Banging on God’s door
Psalm 27 (NRSVA)
1 The Lord is my light and my salvation;
whom shall I fear?
The Lord is the stronghold of my life;
of whom shall I be afraid?
2 When evildoers assail me
to devour my flesh—
my adversaries and foes—
they shall stumble and fall.
3 Though an army encamp against me,
my heart shall not fear;
though war rise up against me,
yet I will be confident.
4 One thing I asked of the Lord,
that will I seek after:
to live in the house of the Lord
all the days of my life,
to behold the beauty of the Lord,
and to inquire in his temple.
5 For he will hide me in his shelter
in the day of trouble;
he will conceal me under the cover of his tent;
he will set me high on a rock.
6 Now my head is lifted up
above my enemies all around me,
and I will offer in his tent
sacrifices with shouts of joy;
I will sing and make melody to the Lord.
7 Hear, O Lord, when I cry aloud,
be gracious to me and answer me!
8 ‘Come,’ my heart says, ‘seek his face!’
Your face, Lord, do I seek.
9 Do not hide your face from me.
Do not turn your servant away in anger,
you who have been my help.
Do not cast me off, do not forsake me,
O God of my salvation!
10 If my father and mother forsake me,
the Lord will take me up.
11 Teach me your way, O Lord,
and lead me on a level path
because of my enemies.
12 Do not give me up to the will of my adversaries,
for false witnesses have risen against me,
and they are breathing out violence.
13 I believe that I shall see the goodness of the Lord
in the land of the living.
14 Wait for the Lord;
be strong, and let your heart take courage;
wait for the Lord!
David’s psalm flits between different standpoints, coming from his own lived reality of leading an army into battle against a physical enemy:
Declaring Trust in God;
Fear at facing the very real enemy;
Pleading with God to act;
Telling others to Trust in God.
It seems fitting to read this psalm as we see the invasion of Ukraine on our TV screens. We listen to the consequences of this action from the mouths of ordinary men and women. Their sense of a secure home has been taken away, and they express fear for the future.

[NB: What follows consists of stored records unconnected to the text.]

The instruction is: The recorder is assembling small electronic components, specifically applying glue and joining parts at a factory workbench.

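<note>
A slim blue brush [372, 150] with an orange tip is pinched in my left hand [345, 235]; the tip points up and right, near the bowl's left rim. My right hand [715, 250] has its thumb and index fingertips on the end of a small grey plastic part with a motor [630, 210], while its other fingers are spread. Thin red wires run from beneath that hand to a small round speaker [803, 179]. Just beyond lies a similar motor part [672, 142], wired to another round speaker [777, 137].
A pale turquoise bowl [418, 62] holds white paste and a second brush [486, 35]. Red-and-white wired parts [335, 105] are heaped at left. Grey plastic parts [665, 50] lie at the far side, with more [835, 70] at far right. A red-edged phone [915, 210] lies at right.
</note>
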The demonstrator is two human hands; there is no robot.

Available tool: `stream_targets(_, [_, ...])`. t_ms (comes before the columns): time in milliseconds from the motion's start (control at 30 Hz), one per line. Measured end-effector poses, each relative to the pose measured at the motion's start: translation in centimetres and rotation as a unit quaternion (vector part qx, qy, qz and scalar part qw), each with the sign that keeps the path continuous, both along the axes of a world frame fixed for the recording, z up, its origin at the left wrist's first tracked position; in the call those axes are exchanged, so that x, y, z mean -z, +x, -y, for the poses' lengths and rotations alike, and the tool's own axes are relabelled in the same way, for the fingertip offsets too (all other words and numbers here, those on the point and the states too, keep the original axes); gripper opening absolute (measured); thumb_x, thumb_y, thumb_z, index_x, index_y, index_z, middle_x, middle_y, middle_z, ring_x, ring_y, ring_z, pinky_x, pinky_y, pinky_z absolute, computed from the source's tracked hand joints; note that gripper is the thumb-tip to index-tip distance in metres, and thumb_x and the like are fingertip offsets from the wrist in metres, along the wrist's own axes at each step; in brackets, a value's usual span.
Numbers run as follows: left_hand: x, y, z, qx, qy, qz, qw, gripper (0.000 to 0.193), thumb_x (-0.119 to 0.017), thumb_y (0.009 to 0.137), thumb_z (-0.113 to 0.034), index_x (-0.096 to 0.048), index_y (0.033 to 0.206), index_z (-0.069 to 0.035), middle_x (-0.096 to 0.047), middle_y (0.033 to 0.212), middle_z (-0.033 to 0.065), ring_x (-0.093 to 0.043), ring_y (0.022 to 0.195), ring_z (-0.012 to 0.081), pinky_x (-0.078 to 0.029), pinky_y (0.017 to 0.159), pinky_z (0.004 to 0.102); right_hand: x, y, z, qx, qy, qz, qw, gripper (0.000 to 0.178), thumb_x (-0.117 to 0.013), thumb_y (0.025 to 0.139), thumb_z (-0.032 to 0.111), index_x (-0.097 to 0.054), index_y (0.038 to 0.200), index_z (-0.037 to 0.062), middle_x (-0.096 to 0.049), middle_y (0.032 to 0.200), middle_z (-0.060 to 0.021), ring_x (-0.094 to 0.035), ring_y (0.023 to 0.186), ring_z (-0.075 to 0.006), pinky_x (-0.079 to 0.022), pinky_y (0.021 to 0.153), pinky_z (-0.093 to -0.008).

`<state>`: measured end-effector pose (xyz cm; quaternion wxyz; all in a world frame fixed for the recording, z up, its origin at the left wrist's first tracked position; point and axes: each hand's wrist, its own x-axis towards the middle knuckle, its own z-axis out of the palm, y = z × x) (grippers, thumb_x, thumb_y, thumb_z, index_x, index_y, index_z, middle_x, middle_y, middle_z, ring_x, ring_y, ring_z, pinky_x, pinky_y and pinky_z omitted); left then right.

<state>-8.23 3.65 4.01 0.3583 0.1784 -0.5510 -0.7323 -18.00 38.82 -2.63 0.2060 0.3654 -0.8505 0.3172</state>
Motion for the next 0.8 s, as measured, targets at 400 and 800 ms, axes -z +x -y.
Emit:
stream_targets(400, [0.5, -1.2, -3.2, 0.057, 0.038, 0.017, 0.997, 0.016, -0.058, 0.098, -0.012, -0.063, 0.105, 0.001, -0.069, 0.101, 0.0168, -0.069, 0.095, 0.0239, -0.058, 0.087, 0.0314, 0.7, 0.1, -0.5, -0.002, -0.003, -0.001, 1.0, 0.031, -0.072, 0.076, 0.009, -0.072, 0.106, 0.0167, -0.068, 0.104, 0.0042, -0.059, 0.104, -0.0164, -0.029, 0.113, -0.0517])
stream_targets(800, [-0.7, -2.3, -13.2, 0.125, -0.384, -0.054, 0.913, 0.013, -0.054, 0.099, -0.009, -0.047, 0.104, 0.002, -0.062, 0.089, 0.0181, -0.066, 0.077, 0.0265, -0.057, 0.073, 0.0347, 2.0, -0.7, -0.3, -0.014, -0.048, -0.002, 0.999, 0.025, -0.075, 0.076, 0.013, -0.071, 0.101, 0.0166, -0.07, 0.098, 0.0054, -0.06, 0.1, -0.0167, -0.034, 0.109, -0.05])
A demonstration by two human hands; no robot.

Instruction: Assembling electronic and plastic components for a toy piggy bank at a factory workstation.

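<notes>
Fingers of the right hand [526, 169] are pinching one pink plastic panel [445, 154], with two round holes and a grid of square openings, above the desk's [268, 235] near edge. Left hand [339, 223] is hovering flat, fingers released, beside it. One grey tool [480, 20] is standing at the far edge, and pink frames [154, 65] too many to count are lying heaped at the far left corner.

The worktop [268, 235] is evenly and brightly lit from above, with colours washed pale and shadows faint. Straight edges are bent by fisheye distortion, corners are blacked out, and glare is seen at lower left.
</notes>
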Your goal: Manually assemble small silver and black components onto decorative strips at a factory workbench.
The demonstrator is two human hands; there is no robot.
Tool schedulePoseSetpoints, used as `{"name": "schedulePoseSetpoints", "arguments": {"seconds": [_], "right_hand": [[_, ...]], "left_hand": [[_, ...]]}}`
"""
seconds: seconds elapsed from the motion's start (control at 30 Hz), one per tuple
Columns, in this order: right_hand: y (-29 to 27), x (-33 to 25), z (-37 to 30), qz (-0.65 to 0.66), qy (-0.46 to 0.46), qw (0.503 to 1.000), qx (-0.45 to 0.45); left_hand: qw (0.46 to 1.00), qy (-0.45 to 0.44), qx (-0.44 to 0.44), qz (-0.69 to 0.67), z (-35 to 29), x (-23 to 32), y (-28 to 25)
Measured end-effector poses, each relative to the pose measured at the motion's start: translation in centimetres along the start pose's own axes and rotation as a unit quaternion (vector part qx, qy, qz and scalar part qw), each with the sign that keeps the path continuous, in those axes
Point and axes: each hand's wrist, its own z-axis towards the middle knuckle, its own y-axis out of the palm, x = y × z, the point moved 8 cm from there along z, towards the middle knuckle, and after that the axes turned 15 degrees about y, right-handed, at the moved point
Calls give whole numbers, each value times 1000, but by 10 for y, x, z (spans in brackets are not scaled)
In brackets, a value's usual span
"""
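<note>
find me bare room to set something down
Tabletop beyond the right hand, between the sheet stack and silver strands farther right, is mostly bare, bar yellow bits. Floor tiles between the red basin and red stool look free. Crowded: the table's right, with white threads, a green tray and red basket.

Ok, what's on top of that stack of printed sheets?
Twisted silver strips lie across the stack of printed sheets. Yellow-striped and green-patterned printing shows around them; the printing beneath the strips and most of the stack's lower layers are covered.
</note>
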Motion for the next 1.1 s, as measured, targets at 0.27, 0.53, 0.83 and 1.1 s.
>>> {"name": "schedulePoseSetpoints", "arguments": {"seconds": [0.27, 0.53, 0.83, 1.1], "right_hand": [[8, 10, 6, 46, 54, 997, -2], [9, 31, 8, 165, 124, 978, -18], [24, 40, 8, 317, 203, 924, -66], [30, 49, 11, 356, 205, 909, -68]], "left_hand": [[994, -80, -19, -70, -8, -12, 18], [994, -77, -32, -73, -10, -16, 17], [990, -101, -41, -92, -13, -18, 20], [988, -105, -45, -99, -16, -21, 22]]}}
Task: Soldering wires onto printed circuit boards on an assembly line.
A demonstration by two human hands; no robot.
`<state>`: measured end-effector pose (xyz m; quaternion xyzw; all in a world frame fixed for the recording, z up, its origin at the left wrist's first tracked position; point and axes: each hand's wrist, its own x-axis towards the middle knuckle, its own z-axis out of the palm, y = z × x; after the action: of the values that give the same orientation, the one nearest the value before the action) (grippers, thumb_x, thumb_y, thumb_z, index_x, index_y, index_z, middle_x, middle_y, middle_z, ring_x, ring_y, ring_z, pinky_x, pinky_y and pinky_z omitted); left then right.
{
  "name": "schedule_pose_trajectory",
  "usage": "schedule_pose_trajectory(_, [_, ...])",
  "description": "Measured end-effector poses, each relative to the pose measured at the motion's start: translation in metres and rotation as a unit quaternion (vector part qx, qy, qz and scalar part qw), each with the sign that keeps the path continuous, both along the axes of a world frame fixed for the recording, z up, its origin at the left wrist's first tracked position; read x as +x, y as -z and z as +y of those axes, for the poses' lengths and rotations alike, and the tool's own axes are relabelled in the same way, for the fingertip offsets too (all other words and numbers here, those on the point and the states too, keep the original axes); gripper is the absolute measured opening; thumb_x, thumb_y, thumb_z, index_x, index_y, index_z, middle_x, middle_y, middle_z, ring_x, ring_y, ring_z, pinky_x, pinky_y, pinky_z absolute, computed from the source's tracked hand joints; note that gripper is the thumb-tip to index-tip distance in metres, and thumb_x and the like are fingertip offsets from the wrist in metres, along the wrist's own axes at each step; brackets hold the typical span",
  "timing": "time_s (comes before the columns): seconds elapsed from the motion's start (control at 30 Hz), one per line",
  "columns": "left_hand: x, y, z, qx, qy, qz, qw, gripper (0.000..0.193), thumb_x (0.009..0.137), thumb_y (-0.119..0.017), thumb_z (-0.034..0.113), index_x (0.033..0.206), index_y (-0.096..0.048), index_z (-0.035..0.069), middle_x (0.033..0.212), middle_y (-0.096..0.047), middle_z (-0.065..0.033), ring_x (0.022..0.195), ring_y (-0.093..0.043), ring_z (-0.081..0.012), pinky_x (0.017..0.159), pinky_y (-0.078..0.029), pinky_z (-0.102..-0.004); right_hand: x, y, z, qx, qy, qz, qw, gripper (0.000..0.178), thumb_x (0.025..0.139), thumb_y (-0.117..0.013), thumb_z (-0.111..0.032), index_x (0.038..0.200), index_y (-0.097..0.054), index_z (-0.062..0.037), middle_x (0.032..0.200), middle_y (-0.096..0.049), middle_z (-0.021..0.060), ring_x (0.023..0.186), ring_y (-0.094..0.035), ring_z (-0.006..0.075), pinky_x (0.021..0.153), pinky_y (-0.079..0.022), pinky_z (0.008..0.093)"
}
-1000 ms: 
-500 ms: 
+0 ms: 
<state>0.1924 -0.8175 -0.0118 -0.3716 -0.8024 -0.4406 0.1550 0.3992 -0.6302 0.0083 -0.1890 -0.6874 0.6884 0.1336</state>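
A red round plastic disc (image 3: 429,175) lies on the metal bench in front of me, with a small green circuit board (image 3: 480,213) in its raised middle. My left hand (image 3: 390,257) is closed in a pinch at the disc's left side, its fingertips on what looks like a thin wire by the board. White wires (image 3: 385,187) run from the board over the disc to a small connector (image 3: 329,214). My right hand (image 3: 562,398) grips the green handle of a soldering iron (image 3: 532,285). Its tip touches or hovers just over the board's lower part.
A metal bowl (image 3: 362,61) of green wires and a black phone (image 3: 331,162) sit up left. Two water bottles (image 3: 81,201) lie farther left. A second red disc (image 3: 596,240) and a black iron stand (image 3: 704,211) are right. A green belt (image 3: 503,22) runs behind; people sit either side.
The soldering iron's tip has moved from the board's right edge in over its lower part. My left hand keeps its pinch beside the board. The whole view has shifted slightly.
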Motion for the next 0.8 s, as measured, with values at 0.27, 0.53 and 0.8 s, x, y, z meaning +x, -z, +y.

Fear speaks of real dangers: of the cliffs dropping away, of a hot cooker hob, a perilous situation.
Fear also falsely imprisons us in imagined realities, allied with shame, curtailing our God-given unique gift of self to the world.
Trust is a process, a declaration of intention, an action like testing the safety of ice on a lake. God is trustworthy in his very nature, yet this is newly discovered by those who incline their wills towards trusting Him day by day, hour by hour.
Banging on God’s door with my fears of what might happen helps me to declare them to myself and know that God hears. God knows me anyway much better than I know myself, and knows the situation that I face.
David declares ‘Of whom shall I be afraid?’ In reality there is much to be afraid of. The last couple of years have been a global experience of Fear: fear of what might happen to ourselves, families, friends and workplaces; fear of others; fear of a lack in our own resources.
What we have learned is that life is very fragile, and that what makes life have meaning are the acts of kindness, friendship and community that help us face the very real situations before us. Thankfully, we are also seeing these actions in response to those fleeing the Ukrainian crisis.
Thank you for those whose hands reach out to help those in need.
Teach us to pray for peace, to act in faith and trust in Your mercy.
Choose a Bible verse and have a go at memorising it this week. It could be Isaiah 40: 26 from the readings this week or you could pick any other verse that resonates with you.